Johnny, born Nol van Wesel, and Jones, whose name was Max Kannewasser, specialized in self-written Dutch-language swing tunes, set to music by Joop de Leur, which they sang with an ‘American’ accent. Their first record - ‘Meneer Dinges weet niet was swing is’ (freely translated as ‘Mister So-and-So and swing he doesn’t know’) - appeared in 1938 and was a great success. It still is considered a milestones in Dutch light music. Six more record albums followed with the same Panachord label. In the text they always played on words, while using current events and larding it with Jewish jokes and famed Amsterdam humour.
The duo had met while working for the Amsterdam department store De Bijenkorf. They first performed in a four-man group called the Bijko Rhythm Stompers, at a staff party in 1934 and two years later, they went into music fulltime, singing in a variety of weekly radio broadcasts - among others with the Ramblers orchestra of Theo Uden Masman - and in live performances, for example in the Louis Davids cabaret in Scheveningen.
Their performances for a general public ended soon after the Nazis had occupied the Netherlands in May 1940, when they began to isolate the Jewish community.

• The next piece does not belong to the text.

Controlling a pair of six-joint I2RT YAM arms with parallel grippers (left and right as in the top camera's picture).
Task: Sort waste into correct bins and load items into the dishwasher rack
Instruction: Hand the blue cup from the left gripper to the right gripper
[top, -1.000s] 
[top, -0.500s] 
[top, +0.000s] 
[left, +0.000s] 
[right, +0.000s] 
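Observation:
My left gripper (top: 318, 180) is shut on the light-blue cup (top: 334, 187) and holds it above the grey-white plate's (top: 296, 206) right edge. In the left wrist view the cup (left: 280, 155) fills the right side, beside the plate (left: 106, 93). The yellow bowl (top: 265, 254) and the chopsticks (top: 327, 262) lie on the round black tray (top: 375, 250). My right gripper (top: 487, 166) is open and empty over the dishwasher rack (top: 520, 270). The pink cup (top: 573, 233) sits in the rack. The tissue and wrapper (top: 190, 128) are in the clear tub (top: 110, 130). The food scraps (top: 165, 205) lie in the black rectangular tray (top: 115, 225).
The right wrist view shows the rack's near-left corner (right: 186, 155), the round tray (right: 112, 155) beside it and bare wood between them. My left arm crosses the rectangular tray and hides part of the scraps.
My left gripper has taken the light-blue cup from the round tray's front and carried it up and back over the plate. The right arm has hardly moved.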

Johnny and Jones from then on only could perform for Jewish audiences. In 1943, Van Wesel and Kannewasser, together with their wives, were rounded-up in the last Nazi dragnet (in Dutch known as razzia) in the country, and transported to the notorious holding camp at the northeastern village of Westerbork. Their fame brought them to the attention of the camp commander who allowed them to participate in a revue, provided they ‘spoke’ German only.

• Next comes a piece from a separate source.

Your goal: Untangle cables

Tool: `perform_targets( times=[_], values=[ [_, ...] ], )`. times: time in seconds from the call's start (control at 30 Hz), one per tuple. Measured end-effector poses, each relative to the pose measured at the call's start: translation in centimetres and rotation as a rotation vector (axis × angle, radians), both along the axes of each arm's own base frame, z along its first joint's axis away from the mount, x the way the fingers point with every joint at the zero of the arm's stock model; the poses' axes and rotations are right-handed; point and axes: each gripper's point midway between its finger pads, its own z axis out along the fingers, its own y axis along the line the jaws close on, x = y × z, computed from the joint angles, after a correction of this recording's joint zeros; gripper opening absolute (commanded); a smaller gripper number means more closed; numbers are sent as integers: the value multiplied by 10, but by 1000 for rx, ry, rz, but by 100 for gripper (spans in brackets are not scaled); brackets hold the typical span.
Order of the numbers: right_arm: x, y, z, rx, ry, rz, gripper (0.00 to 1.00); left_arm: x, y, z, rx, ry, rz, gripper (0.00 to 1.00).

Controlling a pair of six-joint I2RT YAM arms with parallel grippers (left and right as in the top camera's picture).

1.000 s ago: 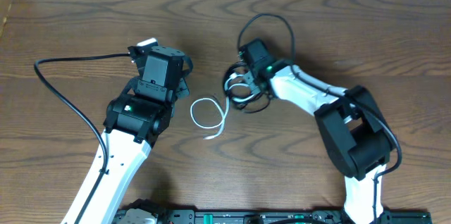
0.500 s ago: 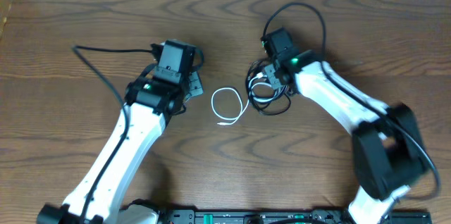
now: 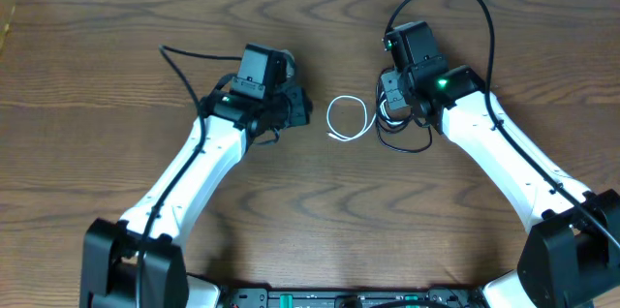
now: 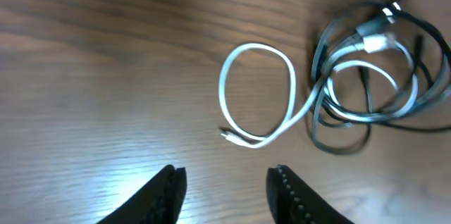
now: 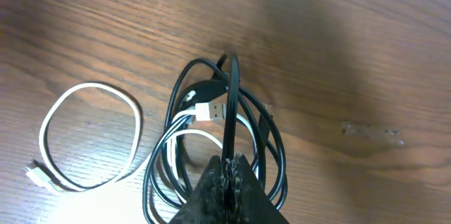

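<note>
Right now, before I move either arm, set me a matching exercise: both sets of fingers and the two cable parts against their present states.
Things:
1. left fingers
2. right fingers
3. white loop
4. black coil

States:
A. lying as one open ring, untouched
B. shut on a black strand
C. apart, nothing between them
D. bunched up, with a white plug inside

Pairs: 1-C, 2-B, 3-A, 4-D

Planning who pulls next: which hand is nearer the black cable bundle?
Right. The right hand is shut on a black strand of the bundle; the left hand hangs open beyond the white loop, which lies between it and the bundle.
</note>
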Motion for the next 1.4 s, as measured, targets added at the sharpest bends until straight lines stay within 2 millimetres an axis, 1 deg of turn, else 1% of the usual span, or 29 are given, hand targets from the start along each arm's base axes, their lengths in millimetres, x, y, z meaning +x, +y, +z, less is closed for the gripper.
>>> perform_targets(
  times=[0.17, 0.27, 0.33, 0.5, 0.7, 0.87, 1.03, 1.23, 1.4],
  values=[
    [-1, 4, 1, 30, 4, 2, 1, -4, -10, -17, -29, 58, -46, 45],
    [-2, 5, 10, 48, -11, 1, 1, -4, -18, -23, -58, 68, -86, 45],
    [-4, 5, 19, 64, -29, 2, 1, -2, -25, -25, -87, 61, -119, 45],
    [-11, 13, 45, 141, -67, 37, 1, 4, -42, -20, -166, 22, -189, 45],
    [-21, 21, 74, 236, -105, 86, 1, 5, -61, -9, -269, -20, -286, 45],
    [-29, 29, 90, 297, -119, 129, 1, 1, -74, -8, -321, -25, -347, 45],
    [-33, 35, 95, 334, -115, 155, 1, -6, -91, -11, -359, -20, -407, 45],
    [-36, 40, 96, 364, -101, 167, 1, -12, -114, 2, -441, -68, -500, 45],
    [-40, 44, 99, 392, -96, 182, 1, -16, -120, 4, -458, -70, -522, 44]
  ],
)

Perhaps because of their fame, Van Wesel and Kannewasser were part of a detail, which was dispatched once in a while to collect useable parts of warplane wreckage. On such errands, they visited Amsterdam a few times. At one of these occasions, as late as 1944, Johnny and Jones reportedly recorded a number of songs, in part about their life in the camp.
Eventually, they were sent to the concentration camp at Theresienstadt, from there to Auschwitz, and on to Sachsenhausen and Buchenwald, to wind up in Bergen-Belsen. Van Wesel and Kannewasser died shortly after arriving there in 1945, Kannewasser on March 20 and Van Wesel on April 15, the day the camp was liberated by the Allies. Johnny was 26 years of age, Jones 28.
The special display at the Historical Museum contains copies of most of their records, and photographs, as well as a program guide of the Westerbork performance. Excerpts from their songs can be heard, including numbers they adapted and sang at a Jewish wedding for a former Bijenkorf colleague in the town of Naarden in 1942. A short film clip also can be viewed.